━━ Input data

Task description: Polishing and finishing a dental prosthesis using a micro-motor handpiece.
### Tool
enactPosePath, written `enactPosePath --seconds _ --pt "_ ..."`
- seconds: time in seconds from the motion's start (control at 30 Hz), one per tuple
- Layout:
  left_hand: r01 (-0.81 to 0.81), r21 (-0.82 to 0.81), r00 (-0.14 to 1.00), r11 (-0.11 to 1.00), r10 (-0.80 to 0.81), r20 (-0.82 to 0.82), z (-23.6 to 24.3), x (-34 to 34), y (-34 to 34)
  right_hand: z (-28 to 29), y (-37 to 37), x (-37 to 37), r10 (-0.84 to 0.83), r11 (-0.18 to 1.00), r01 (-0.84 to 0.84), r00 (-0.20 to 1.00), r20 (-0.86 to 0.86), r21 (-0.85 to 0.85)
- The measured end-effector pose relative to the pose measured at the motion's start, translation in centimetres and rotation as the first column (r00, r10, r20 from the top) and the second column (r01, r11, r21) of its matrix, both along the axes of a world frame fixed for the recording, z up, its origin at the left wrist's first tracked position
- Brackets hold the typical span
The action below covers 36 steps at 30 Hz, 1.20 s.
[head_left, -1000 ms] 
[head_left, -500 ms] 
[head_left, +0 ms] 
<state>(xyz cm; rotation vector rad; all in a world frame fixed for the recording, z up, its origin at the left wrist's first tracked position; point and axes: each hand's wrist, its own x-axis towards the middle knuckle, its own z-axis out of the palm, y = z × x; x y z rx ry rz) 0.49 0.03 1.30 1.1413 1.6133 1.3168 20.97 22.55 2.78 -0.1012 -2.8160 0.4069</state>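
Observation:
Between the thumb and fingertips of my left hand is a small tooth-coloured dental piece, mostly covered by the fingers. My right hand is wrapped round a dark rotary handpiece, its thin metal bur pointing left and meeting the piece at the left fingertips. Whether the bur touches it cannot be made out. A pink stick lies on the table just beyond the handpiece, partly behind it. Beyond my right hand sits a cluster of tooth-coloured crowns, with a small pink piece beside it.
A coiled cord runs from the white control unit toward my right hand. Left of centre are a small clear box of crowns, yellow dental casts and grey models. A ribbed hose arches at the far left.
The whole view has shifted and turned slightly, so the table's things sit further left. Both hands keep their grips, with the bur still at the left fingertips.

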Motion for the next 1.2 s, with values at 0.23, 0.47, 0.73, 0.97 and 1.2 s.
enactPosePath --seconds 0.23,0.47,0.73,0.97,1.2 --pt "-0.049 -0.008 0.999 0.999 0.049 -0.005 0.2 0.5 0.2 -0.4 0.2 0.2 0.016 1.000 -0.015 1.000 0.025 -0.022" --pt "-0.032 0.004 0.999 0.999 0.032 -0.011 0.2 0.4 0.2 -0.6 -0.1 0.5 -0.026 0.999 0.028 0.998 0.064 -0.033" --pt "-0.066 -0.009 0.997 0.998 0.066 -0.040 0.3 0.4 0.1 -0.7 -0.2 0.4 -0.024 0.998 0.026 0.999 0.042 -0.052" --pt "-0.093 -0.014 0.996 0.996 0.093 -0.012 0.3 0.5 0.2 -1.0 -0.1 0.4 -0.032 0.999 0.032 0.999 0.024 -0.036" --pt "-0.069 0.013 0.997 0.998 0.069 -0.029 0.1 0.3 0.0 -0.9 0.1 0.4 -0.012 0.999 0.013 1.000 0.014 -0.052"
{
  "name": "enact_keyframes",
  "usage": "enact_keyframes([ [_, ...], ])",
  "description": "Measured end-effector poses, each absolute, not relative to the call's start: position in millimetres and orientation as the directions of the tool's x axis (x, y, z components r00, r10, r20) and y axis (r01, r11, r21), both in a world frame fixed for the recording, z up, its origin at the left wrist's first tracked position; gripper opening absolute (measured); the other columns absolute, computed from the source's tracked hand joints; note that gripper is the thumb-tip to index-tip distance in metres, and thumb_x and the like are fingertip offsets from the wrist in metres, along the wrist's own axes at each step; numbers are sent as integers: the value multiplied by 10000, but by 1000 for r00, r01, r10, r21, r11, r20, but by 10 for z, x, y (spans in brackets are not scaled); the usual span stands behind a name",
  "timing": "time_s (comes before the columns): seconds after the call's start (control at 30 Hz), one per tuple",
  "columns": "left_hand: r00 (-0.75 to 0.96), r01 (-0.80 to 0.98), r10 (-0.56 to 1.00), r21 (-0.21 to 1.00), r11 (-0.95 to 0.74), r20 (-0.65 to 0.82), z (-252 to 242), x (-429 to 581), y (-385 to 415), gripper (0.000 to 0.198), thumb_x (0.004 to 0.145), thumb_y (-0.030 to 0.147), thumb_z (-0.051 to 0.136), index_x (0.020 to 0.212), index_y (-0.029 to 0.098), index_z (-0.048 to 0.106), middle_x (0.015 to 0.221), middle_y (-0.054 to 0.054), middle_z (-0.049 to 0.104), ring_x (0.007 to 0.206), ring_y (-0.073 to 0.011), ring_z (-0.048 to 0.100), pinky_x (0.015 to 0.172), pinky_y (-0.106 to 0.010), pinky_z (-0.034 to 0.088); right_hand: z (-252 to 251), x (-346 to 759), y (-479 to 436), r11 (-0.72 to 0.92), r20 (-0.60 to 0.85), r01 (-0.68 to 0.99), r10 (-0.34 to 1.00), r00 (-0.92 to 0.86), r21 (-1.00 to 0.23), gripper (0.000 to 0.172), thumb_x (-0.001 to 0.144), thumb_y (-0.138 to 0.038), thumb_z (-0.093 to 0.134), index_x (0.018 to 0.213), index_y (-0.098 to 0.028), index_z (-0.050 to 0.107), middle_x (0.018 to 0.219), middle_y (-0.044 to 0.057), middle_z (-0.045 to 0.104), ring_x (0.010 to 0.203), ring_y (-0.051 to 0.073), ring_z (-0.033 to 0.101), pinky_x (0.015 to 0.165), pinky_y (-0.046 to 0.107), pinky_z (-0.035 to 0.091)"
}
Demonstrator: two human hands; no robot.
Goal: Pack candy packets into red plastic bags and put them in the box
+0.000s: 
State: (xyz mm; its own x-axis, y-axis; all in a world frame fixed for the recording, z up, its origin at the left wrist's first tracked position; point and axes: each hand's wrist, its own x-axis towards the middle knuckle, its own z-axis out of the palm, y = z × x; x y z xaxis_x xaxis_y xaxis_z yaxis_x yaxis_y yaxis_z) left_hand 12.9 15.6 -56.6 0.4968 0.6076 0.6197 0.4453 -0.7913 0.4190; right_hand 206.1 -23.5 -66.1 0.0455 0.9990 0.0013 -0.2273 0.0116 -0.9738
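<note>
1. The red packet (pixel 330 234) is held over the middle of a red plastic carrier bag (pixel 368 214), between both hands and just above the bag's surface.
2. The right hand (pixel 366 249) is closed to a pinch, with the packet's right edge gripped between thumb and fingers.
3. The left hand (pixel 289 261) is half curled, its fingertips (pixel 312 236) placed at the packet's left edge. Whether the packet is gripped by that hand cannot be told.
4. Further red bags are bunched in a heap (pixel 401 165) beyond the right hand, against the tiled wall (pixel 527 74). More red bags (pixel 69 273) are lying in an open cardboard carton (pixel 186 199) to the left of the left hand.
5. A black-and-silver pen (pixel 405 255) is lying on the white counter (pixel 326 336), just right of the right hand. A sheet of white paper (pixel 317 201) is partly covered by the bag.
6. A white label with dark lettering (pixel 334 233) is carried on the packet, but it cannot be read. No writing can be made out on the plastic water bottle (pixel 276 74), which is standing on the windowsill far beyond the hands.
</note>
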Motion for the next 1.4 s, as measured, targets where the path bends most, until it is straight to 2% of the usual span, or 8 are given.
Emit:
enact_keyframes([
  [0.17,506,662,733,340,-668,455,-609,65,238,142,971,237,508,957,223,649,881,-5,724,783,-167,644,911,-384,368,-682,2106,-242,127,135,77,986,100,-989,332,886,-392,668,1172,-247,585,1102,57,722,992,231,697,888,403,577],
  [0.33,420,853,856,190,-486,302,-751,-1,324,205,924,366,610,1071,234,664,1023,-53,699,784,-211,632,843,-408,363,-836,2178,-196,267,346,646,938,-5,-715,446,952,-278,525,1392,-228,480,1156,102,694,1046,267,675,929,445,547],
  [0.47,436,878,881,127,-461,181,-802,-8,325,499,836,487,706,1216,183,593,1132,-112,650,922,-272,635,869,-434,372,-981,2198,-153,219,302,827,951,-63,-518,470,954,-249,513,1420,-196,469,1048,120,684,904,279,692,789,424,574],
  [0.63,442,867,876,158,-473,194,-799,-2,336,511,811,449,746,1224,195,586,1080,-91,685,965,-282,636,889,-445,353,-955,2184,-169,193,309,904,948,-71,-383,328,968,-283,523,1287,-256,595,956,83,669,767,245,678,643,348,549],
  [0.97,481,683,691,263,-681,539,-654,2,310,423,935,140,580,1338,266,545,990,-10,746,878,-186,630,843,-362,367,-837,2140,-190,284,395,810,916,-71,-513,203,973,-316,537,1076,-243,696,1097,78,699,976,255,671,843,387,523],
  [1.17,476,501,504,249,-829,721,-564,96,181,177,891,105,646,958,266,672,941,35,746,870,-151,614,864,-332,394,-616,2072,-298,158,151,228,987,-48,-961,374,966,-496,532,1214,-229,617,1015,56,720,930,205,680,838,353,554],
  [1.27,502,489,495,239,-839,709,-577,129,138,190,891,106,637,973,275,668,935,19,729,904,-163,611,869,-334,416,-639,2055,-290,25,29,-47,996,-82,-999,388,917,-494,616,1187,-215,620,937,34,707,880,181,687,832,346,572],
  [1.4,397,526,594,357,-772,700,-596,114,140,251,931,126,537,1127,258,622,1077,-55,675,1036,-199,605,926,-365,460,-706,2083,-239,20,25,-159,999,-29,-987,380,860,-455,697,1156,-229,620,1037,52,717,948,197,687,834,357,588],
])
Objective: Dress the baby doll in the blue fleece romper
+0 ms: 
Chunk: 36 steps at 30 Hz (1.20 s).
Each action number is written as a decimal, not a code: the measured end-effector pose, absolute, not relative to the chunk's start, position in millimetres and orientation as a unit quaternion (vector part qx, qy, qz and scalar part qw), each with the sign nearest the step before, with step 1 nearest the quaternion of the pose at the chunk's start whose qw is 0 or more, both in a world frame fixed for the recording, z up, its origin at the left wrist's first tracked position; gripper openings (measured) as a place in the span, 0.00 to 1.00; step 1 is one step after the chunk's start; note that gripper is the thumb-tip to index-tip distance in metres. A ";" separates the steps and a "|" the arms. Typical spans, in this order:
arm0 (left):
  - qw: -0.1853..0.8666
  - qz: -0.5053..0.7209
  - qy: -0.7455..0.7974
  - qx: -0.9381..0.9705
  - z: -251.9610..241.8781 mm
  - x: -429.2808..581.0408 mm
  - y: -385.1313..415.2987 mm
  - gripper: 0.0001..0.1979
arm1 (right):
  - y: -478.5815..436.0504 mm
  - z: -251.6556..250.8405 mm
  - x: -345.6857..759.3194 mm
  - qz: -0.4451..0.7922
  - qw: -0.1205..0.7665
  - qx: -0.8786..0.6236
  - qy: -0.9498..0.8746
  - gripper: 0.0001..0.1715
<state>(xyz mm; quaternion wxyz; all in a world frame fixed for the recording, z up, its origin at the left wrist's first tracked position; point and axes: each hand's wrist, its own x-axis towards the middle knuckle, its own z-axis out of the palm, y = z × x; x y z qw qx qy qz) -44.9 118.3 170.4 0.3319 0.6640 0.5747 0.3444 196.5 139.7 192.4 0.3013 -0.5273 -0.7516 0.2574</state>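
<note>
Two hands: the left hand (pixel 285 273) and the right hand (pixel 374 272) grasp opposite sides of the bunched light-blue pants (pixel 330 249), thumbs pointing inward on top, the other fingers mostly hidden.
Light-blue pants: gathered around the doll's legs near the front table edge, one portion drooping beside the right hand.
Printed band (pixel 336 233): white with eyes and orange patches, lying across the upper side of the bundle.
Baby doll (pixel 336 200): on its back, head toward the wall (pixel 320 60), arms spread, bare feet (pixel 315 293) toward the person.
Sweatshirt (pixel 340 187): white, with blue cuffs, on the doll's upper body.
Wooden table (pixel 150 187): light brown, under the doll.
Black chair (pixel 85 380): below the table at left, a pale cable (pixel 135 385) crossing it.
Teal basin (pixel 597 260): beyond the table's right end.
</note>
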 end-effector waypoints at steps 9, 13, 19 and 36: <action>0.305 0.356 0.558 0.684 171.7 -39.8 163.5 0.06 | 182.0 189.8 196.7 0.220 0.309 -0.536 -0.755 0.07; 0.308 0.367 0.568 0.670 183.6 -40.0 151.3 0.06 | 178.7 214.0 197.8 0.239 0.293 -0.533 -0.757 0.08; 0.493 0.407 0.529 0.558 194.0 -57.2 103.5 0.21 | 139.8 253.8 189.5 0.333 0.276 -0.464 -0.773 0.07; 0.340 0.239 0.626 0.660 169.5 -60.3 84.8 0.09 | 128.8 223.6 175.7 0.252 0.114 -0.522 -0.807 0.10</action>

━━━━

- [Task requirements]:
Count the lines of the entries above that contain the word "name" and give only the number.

- [Response for this exercise]:
2